Or, to put this yet another way, not all "cold equations" have to do with weight in
space. As Avital Ronell in her Mondo 2000 interview broke the tough news to SF's
nostalgic stowaways, "There is no off switch to the technological."
Accordingly, it should be a matter of pride to the SF community that one of the first
well-developed discursive hypertexts, Beyond Cyberpunk,* a HyperCard stack
system, is firmly grounded not just in cyberpunk, one mode of SF thinking, but in the
basic attitude toward the world that makes SF an epistemology rather than just a genre.

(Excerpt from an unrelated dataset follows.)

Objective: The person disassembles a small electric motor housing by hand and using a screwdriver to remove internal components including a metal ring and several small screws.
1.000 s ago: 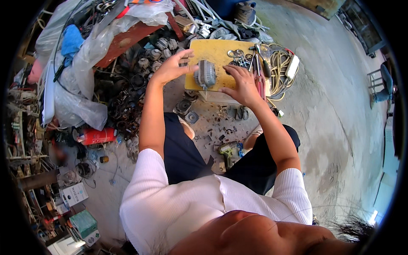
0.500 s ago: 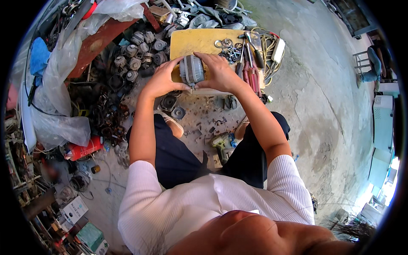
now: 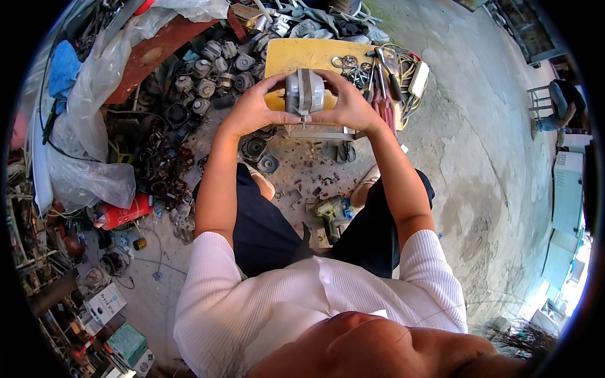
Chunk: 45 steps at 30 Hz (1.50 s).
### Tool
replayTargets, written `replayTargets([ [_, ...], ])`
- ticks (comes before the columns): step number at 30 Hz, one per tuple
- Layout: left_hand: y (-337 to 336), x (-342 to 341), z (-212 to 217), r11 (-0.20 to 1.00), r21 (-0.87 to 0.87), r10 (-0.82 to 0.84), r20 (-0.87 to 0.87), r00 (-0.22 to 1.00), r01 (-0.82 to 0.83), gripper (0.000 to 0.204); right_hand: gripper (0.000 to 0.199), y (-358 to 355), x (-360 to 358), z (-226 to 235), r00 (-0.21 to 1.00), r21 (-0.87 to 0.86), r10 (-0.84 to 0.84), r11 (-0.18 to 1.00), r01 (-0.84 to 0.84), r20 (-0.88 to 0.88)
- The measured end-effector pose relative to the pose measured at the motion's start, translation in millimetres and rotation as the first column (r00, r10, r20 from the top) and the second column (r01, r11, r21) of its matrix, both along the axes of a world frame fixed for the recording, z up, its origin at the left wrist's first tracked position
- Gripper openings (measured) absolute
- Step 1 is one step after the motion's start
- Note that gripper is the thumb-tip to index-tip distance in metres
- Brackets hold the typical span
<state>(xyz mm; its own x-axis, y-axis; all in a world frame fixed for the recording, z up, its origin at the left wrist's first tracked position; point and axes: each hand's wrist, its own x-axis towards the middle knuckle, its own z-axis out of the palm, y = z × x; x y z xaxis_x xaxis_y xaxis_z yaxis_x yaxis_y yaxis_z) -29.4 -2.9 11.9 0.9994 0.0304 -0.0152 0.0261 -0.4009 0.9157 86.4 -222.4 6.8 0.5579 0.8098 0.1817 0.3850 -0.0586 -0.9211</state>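
Note:
Between my two hands sits a small electric motor (image 3: 305, 92), a rounded silver-grey casing with a darker band round its middle and a short shaft. My left hand (image 3: 259, 108) curves round its left side, thumb along the near edge. Round the right side wraps my right hand (image 3: 348, 106), its thumb meeting the near edge close to the other. The motor is held over the near part of a yellow board (image 3: 296, 53) on a low stand. My fingertips behind the casing are partly hidden.
Right on the board lie red-handled pliers (image 3: 383, 107), screwdrivers and metal rings (image 3: 343, 62). A power strip (image 3: 418, 79) with coiled cable is beside it. Several motors (image 3: 205, 88) are heaped at left. A green drill (image 3: 328, 217) lies between my feet. A person (image 3: 563, 104) is at far right.
The motor has come slightly nearer the board's near edge in my hands and looks turned a little. Both hands have closed in more evenly round it, thumbs now close together.

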Motion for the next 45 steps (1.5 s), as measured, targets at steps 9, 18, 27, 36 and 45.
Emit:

Which is to say that even if Beyond Cyberpunk were a terrible hypertext, it would
still deserve our respect and applause for representing the present, if not the future, in
a cutting-edge field that has ironically looked almost exclusively to the past in
developing exploratory hypertexts such as the Perseus Project and George Landow's
"In
Memoriam" and "Victorianism" webs. It is a relief to see that SF has not completely
ceded the future of electronic multimedia--if not the future of writing itself--to
classicists and Victorian scholars. But, relax, no circuitous theoretical justifications
are needed here: Beyond Cyberpunk is a most impressive hypertext--well-designed,
well-programmed, easy to use, filled with useful, engaging, entertaining information (as
well as a goodly number of multimedia surprises), and it is sure to take its place along
with Michael Joyce's "Afternoon," and George Landow's "Dickens Web" in the first
generation of canonical hypertexts. Or, to put this another way: Buy Beyond Cyberpunk,
jack in, and learn a lot of the stuff you need to know to get--in Rudy Rucker's brilliant
term--"culturally online."
A brief digression on hypertext: (On the outside chance that "hypertext" is not a
term you know well, this digression may be useful.) Put most simply, hypertext is a new
stage or kind of writing made possible by computers. No less than did the invention of
this printing press, this new stage of writing offers revolutionary changes in the way we
understand the world and, of course, in the way we write, read, and teach. Despite the
fact that hypertext has now been widely and popularly theorized (including the
persuasively argued claim that in providing a nonlinear, non-hierarchical, and nonpatriarchal reading experience hypertext is inherently deconstructive and delivers
almost all of the desiderata of postructuralist literary theory), few of us have much
hands-on experience either in constructing or in accessing hypertexts. In this sense, Beyond
Cyberpunk serves an important double function, as it introduces its own
technology--the form, syntax, and feel of hypertext--as well as cyberpunk/cyberculture.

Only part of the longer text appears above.